Okay, and I have crocuses, too.  Look!

No miniature iris yet.  If those start blooming in February I may give up and move to Canada.

In other news, my seedlings are sprouting, including much of what I reported planted last time, and over the weekend I put seeds in for a whole bunch of peppers (33 plants, if they all come up.  I do not need 33 pepper plants), including several bells and some Italian frying and a jalapeno-sort and Fish and a habanero-type that is supposed to not be hot and a paprika and possibly others I've forgotten.  I have just received a heat mat I ordered (never used one before, since I start seeds in a warm room) which I may put under the peppers and/or the extra eggplants I should probably start soon, to encourage germination.  Also got more 2-foot shop lights for my 3-foot shelf.  No one makes 3-foot shop lights.  This is a business opportunity (for China, probably).

And in more other news, I just checked registration for the class I'm teaching March 10 (Montgomery College Germantown, Intensive Vegetable Gardening) and there are nine actual people signed up for it so far, so I had better get working on that powerpoint.

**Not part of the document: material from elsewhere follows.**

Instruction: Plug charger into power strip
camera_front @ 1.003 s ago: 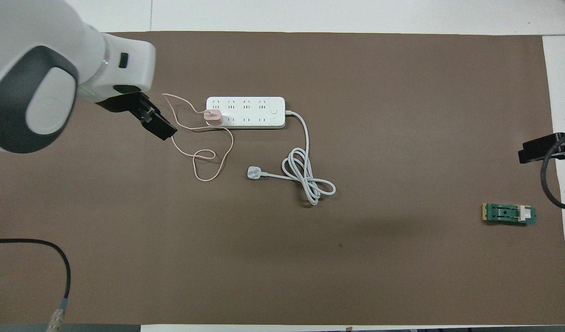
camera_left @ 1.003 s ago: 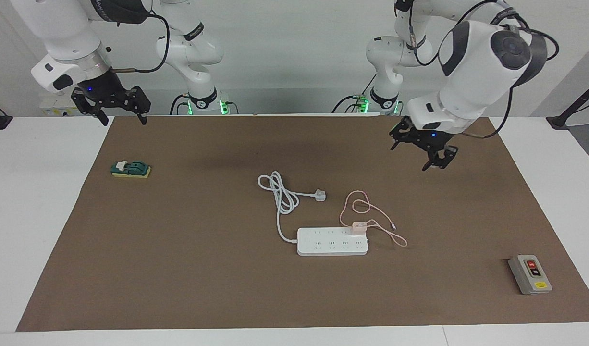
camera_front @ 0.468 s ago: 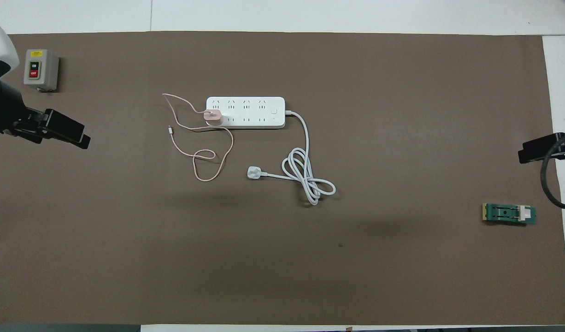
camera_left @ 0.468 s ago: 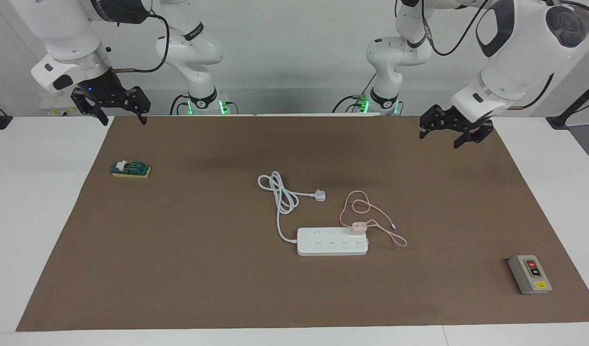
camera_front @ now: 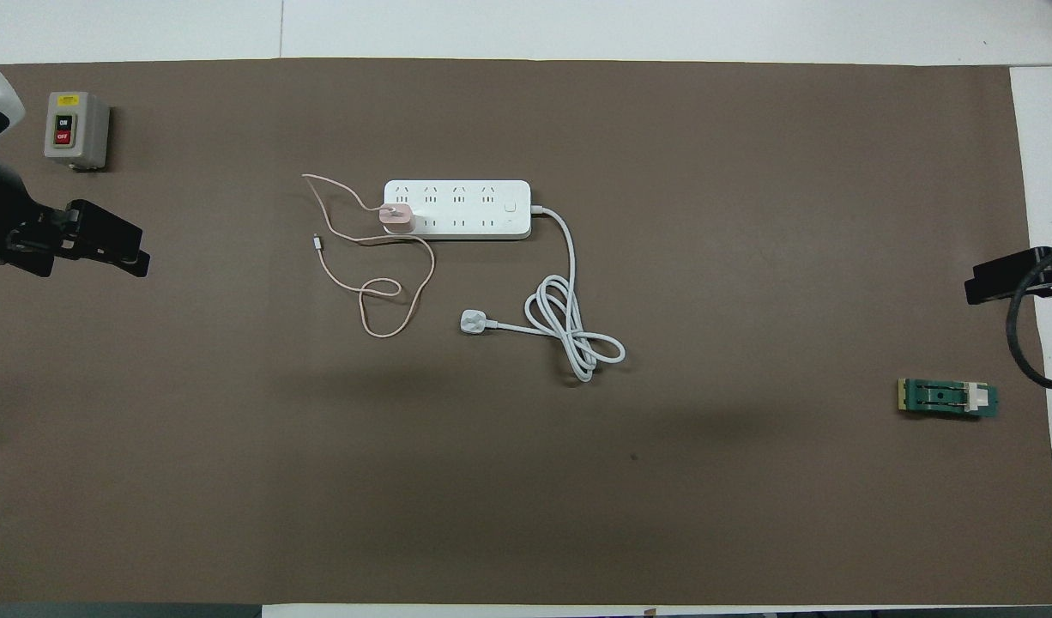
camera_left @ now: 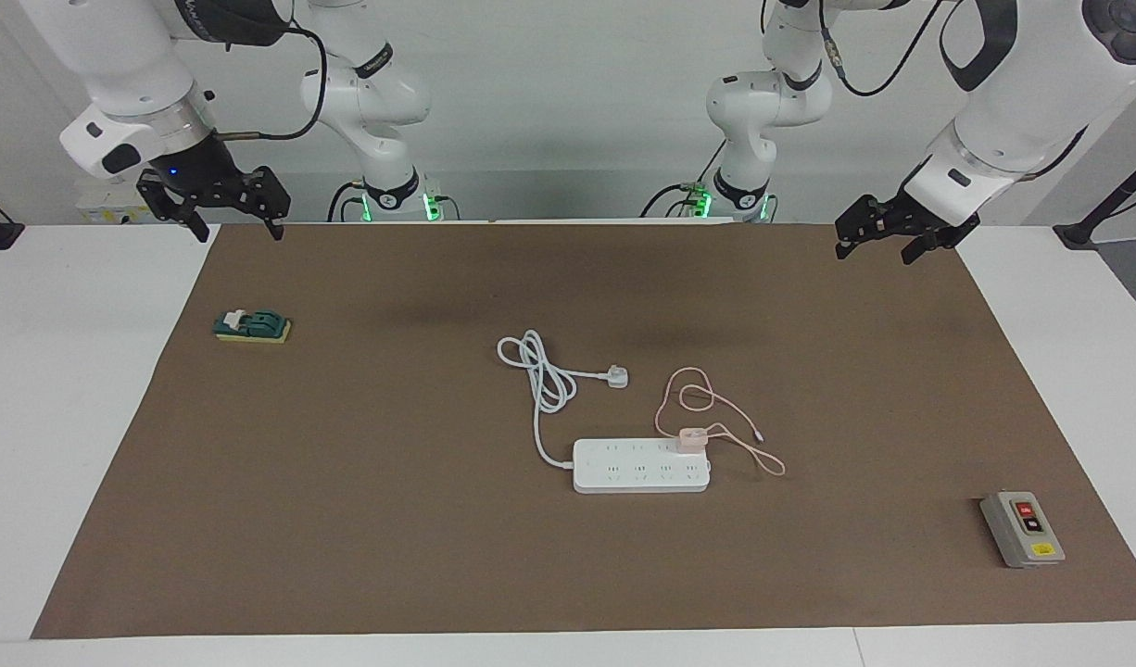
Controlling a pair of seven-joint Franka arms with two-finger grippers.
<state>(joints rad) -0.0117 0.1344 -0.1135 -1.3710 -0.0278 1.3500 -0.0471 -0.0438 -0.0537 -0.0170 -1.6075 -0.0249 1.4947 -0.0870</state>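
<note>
Charger (camera_left: 691, 437) sits plugged into power strip (camera_left: 641, 466) end socket, light rigid cube best pinched on its sides, thin cable floppy; left gripper (camera_left: 892, 238) and right gripper (camera_left: 218, 206) open, empty, raised over mat corners.

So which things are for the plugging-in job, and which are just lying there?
For the job:
- charger, sitting on the power strip
- power strip

Just lying about:
- grey button box
- green block
- white plug on the strip's own cord, lying loose
</note>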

  1. I love those purple crocus, and yes daffy too. But i laughed at your mention of being the 23rd person posting snowdrops and crocuses! I normally join GBBD because I noticed most joiners are from the temperate climates, with yes snowdrops and crocuses, or lately hellebores and witch hazels, and my tropical flowers and plants providing the contrast, or let's say more exotic. But i sometimes get tired of seeing the plants common for me too. So i didn't join as well. LOL

    1. That's funny, Andrea! I love seeing all the tropical flowers in the winter, and thinking about what's normal in other places.